No pretendo colgarme medallas, pero puedo afirmar que desde hace bastante tiempo reiteradamente he venido vaticinando en mis escritos el deceso político de Artur Mas. El vaticinio se cumple ahora con creces y el señor Mas, definitivamente venido a menos, se debatió como pez fuera del agua en una política agonía; agarrándose desesperadamente al último clavo ardiente que pudiera permitirle superar su definitiva crisis; tal vez buscando el protector burladero que le defendiera del cercano toro que ya embiste a la familia Pujol y que en su arremetida podría arrastrar a íntimos colaboradores del perínclito expresidente catalán. Y no parece haber duda de que el señor Mas ha sido uno de esos colaboradores.

Aunque el anunciado mutis del señor Mas suponga para el movimiento independentista catalán la pérdida de un valedor de vanguardia, sería un craso error considerar que así se erradican las simientes separatistas, porque le sustituye alguien aún más radical y porque no se puede ignorar que el objetivo de la independencia es asumido por un significativo porcentaje de la población y ardientemente defendido, con distintos planteamientos y afán de protagonismo, por un heterogéneo amasijo de grupos políticos; variopinto elenco que puede derivar en amenazador bumerán, constatado ya con el vejatorio veto a Mas y el resquebrajamiento interior del grupo CUP.

El resultado de los últimos comicios, con ligera ventaja de los no separatistas, orquestó un callejón muy angosto que parecía determinar imperativamente nuevas elecciones en las que se reclamaría a los ciudadanos sensatez y profunda reflexión para evitar un resultado similar al anterior que prolongase una insostenible situación de ingobernabilidad. No ha sido así, porque el miedo a un batacazo electoral desembocó en un acuerdo in extremis vergonzante para ambas partes.

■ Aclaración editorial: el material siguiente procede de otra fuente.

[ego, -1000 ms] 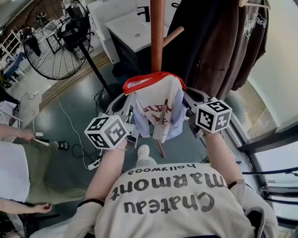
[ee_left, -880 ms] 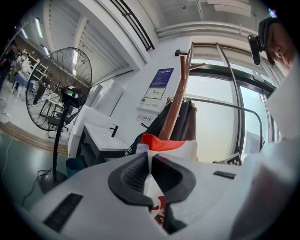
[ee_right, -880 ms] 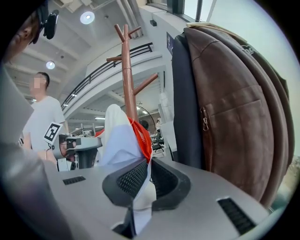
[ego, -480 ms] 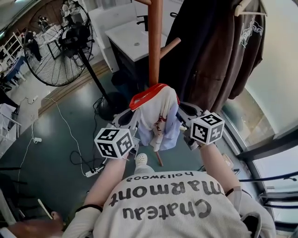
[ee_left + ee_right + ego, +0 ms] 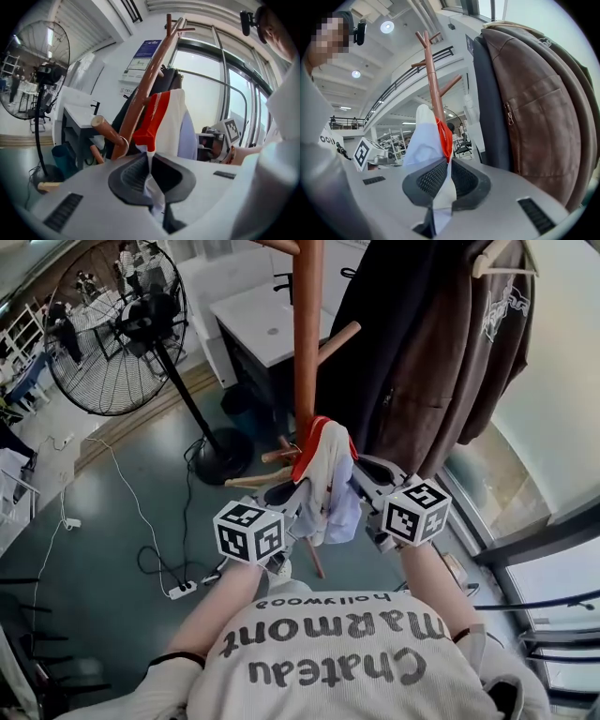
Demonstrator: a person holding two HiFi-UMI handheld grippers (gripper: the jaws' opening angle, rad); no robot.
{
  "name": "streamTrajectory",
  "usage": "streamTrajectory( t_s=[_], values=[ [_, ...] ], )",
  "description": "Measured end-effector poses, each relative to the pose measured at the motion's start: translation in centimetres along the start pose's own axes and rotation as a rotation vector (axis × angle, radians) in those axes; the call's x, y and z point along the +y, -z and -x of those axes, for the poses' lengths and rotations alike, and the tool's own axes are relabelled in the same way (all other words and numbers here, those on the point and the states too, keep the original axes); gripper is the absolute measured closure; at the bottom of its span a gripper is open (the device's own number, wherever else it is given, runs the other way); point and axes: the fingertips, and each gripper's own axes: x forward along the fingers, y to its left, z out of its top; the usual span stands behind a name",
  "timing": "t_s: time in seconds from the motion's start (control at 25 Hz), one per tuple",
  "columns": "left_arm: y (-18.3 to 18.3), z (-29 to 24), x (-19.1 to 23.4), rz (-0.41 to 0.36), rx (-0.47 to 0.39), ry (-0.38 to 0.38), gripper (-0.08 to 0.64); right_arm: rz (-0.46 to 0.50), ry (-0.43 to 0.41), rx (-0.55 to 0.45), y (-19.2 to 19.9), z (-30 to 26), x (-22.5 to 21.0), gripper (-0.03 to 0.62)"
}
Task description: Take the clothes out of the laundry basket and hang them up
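Note:
A white shirt (image 5: 325, 479) with a red collar and a pale blue panel hangs between my two grippers, just in front of the brown wooden coat stand (image 5: 306, 334). My left gripper (image 5: 298, 498) is shut on the shirt's left edge; its own view shows the white cloth (image 5: 151, 164) pinched between the dark pads, the red collar (image 5: 151, 119) rising above. My right gripper (image 5: 361, 486) is shut on the right edge, with cloth (image 5: 440, 187) clamped between its pads. A peg of the stand (image 5: 107, 131) juts out close to the left gripper. No laundry basket is in view.
A brown leather jacket (image 5: 459, 352) and a dark coat (image 5: 375, 324) hang on the stand's right side. A large floor fan (image 5: 122, 324) stands at the left, with cables and a power strip (image 5: 183, 589) on the floor. A white counter (image 5: 267, 306) is behind the stand. Windows run along the right.
The shirt has narrowed from spread wide to bunched as my left gripper moved right and down toward the right one. The person at the left edge is gone from view.

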Motion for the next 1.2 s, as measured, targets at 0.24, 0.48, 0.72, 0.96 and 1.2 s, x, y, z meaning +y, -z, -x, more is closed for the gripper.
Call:
streamTrajectory(
  t_s=[0.24, 0.48, 0.72, 0.96, 1.2],
  values=[
    [1.4, -2.3, -2.0, -0.041, 0.052, 0.094, 0.541, -0.018, 0.004, -0.018, 0.7, 1.1, 0.7, 0.545],
    [1.1, -3.1, -2.6, -0.065, 0.058, 0.157, 0.541, -0.008, 0.054, -0.028, 0.4, 2.2, 0.8, 0.545],
    [1.3, -2.9, -2.4, -0.082, 0.057, 0.252, 0.541, -0.070, 0.148, -0.088, 1.2, 2.6, 0.0, 0.537],
    [0.5, -1.8, -2.7, -0.131, 0.063, 0.374, 0.540, -0.099, 0.307, -0.150, 1.2, 4.0, -1.2, 0.482],
    [0.2, 0.1, -2.5, -0.142, 0.045, 0.470, 0.518, -0.169, 0.447, -0.185, 2.6, 5.2, -0.6, 0.452]
  ],
)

El múltiple arrodillamiento se justifica por saberse que tradicionalmente los innovadores y antisistema suelen acatar las consignas que sus líderes vierten en las campañas electorales; mientras que los conservadores, en no despreciable número, se apoltronan irresponsablemente en la abstención y que en ellos recaería la responsabilidad de enmendar entuertos, para conseguir, con la colaboración de quienes sopesasen la importancia el voto útil, un parlamento que, sin renunciar a la democrática diversidad, fuese viable y evitase la bochornosa vivencia catalana de los últimos meses.

Es también reseñable que en el largo periodo de inestabilidad e intentos de negociación, los grupos que conforman el nuevo gobierno no han hecho la más mínima alusión a las tareas de gobernabilidad; centrándose exclusivamente en el objetivo de la independencia. Objetivo utópico porque es ilegal, porque no lo auspicia más de un 2% de españoles y porque, incluso en la región catalana, es minoritario.

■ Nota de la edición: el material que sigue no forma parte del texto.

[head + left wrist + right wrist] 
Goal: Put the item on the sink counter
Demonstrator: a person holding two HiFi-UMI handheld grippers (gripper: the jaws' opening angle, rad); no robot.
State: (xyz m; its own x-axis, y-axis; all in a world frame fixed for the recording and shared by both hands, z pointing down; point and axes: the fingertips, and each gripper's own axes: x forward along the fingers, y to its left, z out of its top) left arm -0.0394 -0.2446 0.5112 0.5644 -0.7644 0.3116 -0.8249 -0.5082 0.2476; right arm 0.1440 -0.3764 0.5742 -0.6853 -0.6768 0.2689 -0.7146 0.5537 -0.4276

Sin duda es exigible reclamar sensatez y altura de miras para allanar el camino a un gobierno estable y naturalmente sometido a las alternancias que la democracia disponga. Cataluña que, además de española, es líder de la prosperidad nacional no puede permitirse ensayos de aciaga lotería que ni siquiera parece tener reintegro. Por contra debe buscar un sensato dialogo abierto, que sin renunciar a reivindicaciones lógicas, sepa admitir la supremacía del bien común y el respeto a las leyes.

Es evidente que la inmensa mayoría de los españoles somos contrarios a cualquier rotura de la unidad nacional y por ello no es de recibo el empecinamiento de navegar contra corriente tratando de abrir una brecha con el resto de España, vulnerando la constitución que entre todos, incluidos los catalanes, nos hemos dado. El imperativo de la ley hace que no sea arriesgado augurar que se celebren nuevas elecciones antes de que termine la legislatura que ahora se inicia, porque Cataluña y el resto de España se necesitan mutuamente y no pueden permitirse demagógicas aventuras de nefastas consecuencias. Y como más vale prevenir que lamentarse, confiemos con moderado optimismo en la unionista y blanca fumata de las urnas.